Gary William Gallagher is an American historian specializing in the history of the American Civil War.  Gallagher is currently the John L. Nau III Professor in the History of the American Civil War at the University of Virginia. He produced a lecture series on the American Civil War for The Great Courses lecture series.

Life and career
Gallagher received a Bachelor of Arts from Adams State College in 1972.  He then did graduate study in history at the University of Texas at Austin, receiving a Master of Arts in 1977 and a Ph.D. in 1982. He was a professor of history at Pennsylvania State University from 1986 to 1998, when he joined the faculty at the University of Virginia.

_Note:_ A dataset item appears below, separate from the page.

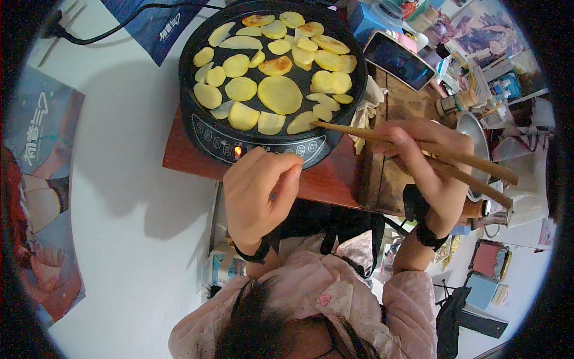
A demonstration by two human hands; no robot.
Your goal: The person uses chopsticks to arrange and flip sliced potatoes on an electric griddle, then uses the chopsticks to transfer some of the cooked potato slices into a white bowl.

He is the presenter of an Audible series of lectures entitled The American Civil War. An in depth look at the American Civil War. These are currently available on Audible as a series of read lectures which go into great detail on the Civil War. He both wrote and read the lecture series as part of The Great Courses. The series has 48 lectures, each averaging about 30 minutes, meaning more than 24 hours of lectures in total. This is presented exclusively for Audible books.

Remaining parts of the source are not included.